→ What you will do:
The entire listing below must be written out word for word.

→ Dataset content:

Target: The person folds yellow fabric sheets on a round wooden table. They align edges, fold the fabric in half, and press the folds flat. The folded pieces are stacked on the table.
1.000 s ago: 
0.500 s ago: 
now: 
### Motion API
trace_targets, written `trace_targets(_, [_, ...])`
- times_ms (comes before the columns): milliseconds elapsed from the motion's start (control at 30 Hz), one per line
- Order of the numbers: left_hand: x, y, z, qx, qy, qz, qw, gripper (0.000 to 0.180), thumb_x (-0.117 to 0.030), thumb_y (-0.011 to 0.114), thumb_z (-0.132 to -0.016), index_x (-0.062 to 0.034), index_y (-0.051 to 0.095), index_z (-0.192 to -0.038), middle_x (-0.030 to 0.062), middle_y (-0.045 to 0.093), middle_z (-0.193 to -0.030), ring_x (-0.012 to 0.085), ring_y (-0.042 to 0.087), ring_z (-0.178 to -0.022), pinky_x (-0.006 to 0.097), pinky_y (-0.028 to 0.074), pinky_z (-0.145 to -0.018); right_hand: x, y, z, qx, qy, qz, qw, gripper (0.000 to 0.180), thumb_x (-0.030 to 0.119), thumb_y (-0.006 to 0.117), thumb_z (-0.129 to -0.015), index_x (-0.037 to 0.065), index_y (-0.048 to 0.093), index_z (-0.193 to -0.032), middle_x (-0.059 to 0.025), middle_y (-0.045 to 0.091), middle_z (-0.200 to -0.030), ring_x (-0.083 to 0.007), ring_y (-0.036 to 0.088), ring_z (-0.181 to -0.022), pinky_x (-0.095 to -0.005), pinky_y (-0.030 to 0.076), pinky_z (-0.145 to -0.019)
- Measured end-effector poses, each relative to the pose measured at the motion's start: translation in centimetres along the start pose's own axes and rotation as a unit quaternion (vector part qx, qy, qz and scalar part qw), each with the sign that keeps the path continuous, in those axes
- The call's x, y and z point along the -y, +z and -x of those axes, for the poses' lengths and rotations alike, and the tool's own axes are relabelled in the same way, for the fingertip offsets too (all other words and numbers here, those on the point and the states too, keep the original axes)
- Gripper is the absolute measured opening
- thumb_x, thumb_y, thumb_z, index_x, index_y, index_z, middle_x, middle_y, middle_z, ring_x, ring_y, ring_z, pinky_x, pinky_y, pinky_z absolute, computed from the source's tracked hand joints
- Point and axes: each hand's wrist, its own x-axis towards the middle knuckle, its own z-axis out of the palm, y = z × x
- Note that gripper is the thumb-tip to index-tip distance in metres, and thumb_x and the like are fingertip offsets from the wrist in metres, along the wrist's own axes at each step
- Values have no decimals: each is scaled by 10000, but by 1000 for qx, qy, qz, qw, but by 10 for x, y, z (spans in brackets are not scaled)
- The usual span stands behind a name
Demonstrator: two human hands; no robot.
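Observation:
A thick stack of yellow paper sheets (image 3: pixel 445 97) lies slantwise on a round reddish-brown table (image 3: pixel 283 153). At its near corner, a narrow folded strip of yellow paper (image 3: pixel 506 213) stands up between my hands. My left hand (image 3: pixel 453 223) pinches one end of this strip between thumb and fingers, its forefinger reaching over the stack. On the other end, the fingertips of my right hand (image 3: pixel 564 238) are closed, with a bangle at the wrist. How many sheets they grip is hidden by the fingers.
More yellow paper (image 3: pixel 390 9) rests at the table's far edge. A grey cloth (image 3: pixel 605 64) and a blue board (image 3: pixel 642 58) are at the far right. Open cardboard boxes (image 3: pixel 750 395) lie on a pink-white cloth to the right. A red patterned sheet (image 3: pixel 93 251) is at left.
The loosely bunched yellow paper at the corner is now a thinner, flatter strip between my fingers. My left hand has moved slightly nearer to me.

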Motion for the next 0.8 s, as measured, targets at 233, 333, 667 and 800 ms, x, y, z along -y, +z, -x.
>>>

→ Result of this exercise:
Target: The person folds yellow fabric sheets on a round wooden table. They align edges, fold the fabric in half, and press the folds flat. The folded pieces are stacked on the table.
1.000 s ago: 
0.500 s ago: 
now: 
### Motion API
trace_targets, written `trace_targets(_, [_, ...])`
- times_ms (comes before the columns): milliseconds elapsed from the motion's start (control at 30 Hz), one per line
- Order of the numbers: left_hand: x, y, z, qx, qy, qz, qw, gripper (0.000 to 0.180), thumb_x (-0.117 to 0.030), thumb_y (-0.011 to 0.114), thumb_z (-0.132 to -0.016), index_x (-0.062 to 0.034), index_y (-0.051 to 0.095), index_z (-0.192 to -0.038), middle_x (-0.030 to 0.062), middle_y (-0.045 to 0.093), middle_z (-0.193 to -0.030), ring_x (-0.012 to 0.085), ring_y (-0.042 to 0.087), ring_z (-0.178 to -0.022), pinky_x (-0.006 to 0.097), pinky_y (-0.028 to 0.074), pinky_z (-0.145 to -0.018); right_hand: x, y, z, qx, qy, qz, qw, gripper (0.000 to 0.180), thumb_x (-0.030 to 0.119), thumb_y (-0.006 to 0.117), thumb_z (-0.129 to -0.015), index_x (-0.037 to 0.065), index_y (-0.048 to 0.093), index_z (-0.193 to -0.032), middle_x (-0.059 to 0.025), middle_y (-0.045 to 0.091), middle_z (-0.200 to -0.030), ring_x (-0.083 to 0.007), ring_y (-0.036 to 0.088), ring_z (-0.181 to -0.022), pinky_x (-0.095 to -0.005), pinky_y (-0.030 to 0.076), pinky_z (-0.145 to -0.019)
- Measured end-effector poses, each relative to the pose measured at the motion's start: translation in centimetres along the start pose's own axes and rotation as a unit quaternion (vector part qx, qy, qz and scalar part qw), each with the sign that keeps the path continuous, in those axes
- The call's x, y and z point along the -y, +z and -x of those axes, for the poses' lengths and rotations alike, and the tool's own axes are relabelled in the same way, for the fingertip offsets too (all other words and numbers here, those on the point and the states too, keep the original axes)
- Gripper is the absolute measured opening
- thumb_x, thumb_y, thumb_z, index_x, index_y, index_z, middle_x, middle_y, middle_z, ring_x, ring_y, ring_z, pinky_x, pinky_y, pinky_z absolute, computed from the source's tracked hand joints
- Point and axes: each hand's wrist, its own x-axis towards the middle knuckle, its own z-axis out of the palm, y = z × x
- Note that gripper is the thumb-tip to index-tip distance in metres, and thumb_x and the like are fingertip offsets from the wrist in metres, along the wrist's own axes at each step
- Values have no decimals: each is scaled by 10000, but by 1000 for qx, qy, qz, qw, but by 10 for x, y, z (spans in brackets are not scaled)
- The usual span stands behind a name
Demonstrator: two human hands; no robot.
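Observation:
A thick stack of yellow paper sheets (image 3: pixel 445 97) lies slantwise on a round reddish-brown table (image 3: pixel 283 153). At its near corner, a narrow folded strip of yellow paper (image 3: pixel 506 213) stands up between my hands. My left hand (image 3: pixel 453 223) pinches one end of this strip between thumb and fingers, its forefinger reaching over the stack. On the other end, the fingertips of my right hand (image 3: pixel 564 238) are closed, with a bangle at the wrist. How many sheets they grip is hidden by the fingers.
More yellow paper (image 3: pixel 390 9) rests at the table's far edge. A grey cloth (image 3: pixel 605 64) and a blue board (image 3: pixel 642 58) are at the far right. Open cardboard boxes (image 3: pixel 750 395) lie on a pink-white cloth to the right. A red patterned sheet (image 3: pixel 93 251) is at left.
The loosely bunched yellow paper at the corner is now a thinner, flatter strip between my fingers. My left hand has moved slightly nearer to me.
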
Motion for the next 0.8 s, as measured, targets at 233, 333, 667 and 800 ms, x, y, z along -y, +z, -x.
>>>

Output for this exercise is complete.